Reisende dürfen einen gebuchten Flug auch dann antreten, wenn sie beim Check-In ihre zum Ticketkauf genutzte Kreditkarte nicht vorzeigen können. Eine Kreditkarte sei ein Zahlungsmittel und keine für den Antritt des Fluges nötige Reiseunterlage, heißt es im Urteil des Landgerichts Frankfurt am Main (Az. 2–24 O 142/10, nicht rechtskräftig).

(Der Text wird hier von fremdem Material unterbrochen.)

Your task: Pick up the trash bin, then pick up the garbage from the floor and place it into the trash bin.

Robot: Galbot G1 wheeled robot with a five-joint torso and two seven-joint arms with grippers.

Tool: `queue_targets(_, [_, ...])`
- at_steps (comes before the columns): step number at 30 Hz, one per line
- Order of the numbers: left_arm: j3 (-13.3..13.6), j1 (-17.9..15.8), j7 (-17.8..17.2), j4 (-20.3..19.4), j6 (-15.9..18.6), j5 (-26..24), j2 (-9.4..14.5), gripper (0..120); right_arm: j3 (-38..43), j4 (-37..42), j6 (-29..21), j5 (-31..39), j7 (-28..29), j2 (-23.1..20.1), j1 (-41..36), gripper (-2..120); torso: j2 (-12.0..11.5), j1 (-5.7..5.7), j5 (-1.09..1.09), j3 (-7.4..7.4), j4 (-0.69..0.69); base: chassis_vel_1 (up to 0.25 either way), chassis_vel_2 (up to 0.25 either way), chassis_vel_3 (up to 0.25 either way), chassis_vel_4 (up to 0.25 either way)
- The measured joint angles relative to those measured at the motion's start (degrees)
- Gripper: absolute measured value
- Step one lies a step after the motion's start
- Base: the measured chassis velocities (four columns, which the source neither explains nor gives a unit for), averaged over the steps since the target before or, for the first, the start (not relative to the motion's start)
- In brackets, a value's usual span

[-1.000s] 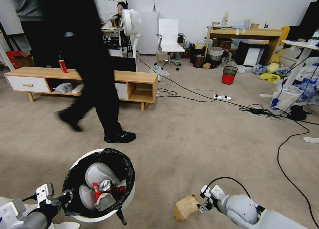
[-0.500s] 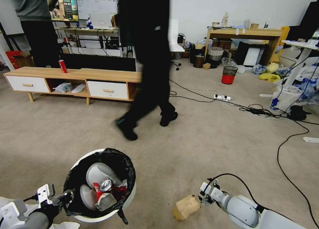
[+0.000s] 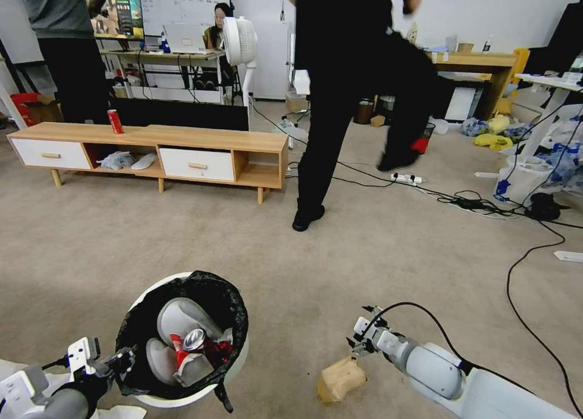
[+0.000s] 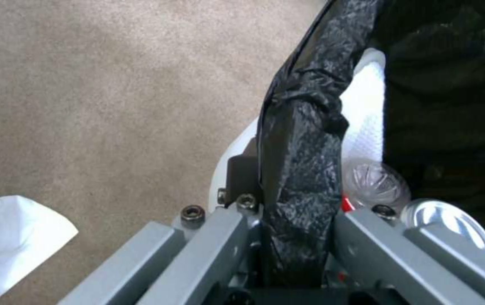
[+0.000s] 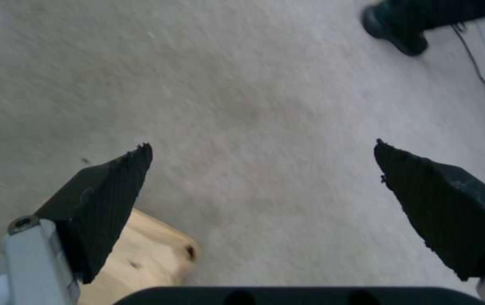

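Right gripper [image 3: 362,336], fingers spread, has lifted off the crumpled paper bag [image 3: 340,379] on the carpet: light, soft, grasp its upper fold; left gripper [image 4: 296,220] clamps the trash bin [image 3: 146,297] rim.

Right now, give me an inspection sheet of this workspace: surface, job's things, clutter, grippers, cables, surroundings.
Surface: beige carpet, bare between items.
Job's things: trash bin, black-lined, holding a crushed can and wrappers; brown paper bag lying on the floor.
Clutter: white tissue on the carpet by the bin.
Grippers: left gripper shut on the bin's rim; right gripper open, above the bag.
Cables: black cords and a power strip across the floor, right side.
Surroundings: low wooden cabinet with an upright red can; a person walking past.
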Motion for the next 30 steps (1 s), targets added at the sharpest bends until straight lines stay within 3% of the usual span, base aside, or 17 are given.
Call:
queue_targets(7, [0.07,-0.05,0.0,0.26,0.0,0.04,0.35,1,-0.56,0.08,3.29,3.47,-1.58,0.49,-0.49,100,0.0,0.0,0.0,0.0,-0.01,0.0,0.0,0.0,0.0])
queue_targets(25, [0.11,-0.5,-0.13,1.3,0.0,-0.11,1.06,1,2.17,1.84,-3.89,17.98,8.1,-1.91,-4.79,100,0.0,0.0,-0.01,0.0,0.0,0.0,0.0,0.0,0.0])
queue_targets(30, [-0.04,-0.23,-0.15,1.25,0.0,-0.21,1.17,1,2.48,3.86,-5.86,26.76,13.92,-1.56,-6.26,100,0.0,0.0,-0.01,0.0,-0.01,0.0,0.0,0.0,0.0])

Im umstrittenen Fall hatte die spanische Airline Iberia eine Kundin im Flughafen stehen lassen. Die Frau konnte ihre für den Ticketkauf genutzte Kreditkarte nicht vorlegen, weil sie von der Bank zuvor aus Sicherheitsgründen gegen eine neue ausgetauscht worden war. Die Mitarbeiter der spanischen Airline akzeptierten nicht einmal die Kreditkartenabrechnung als Beleg, die ihnen die Kundin zeigte. Sie musste für 50 Euro Gebühr auf eine Maschine zwei Tage später umbuchen.

Die Frankfurter Richter verurteilten Iberia dazu, an die Kundin Schadenersatz zu zahlen und verboten der Fluggesellschaft unter Androhung eines Ordnungsgeldes von 250 000 Euro die weitere Verwendung der umstrittenen Klausel.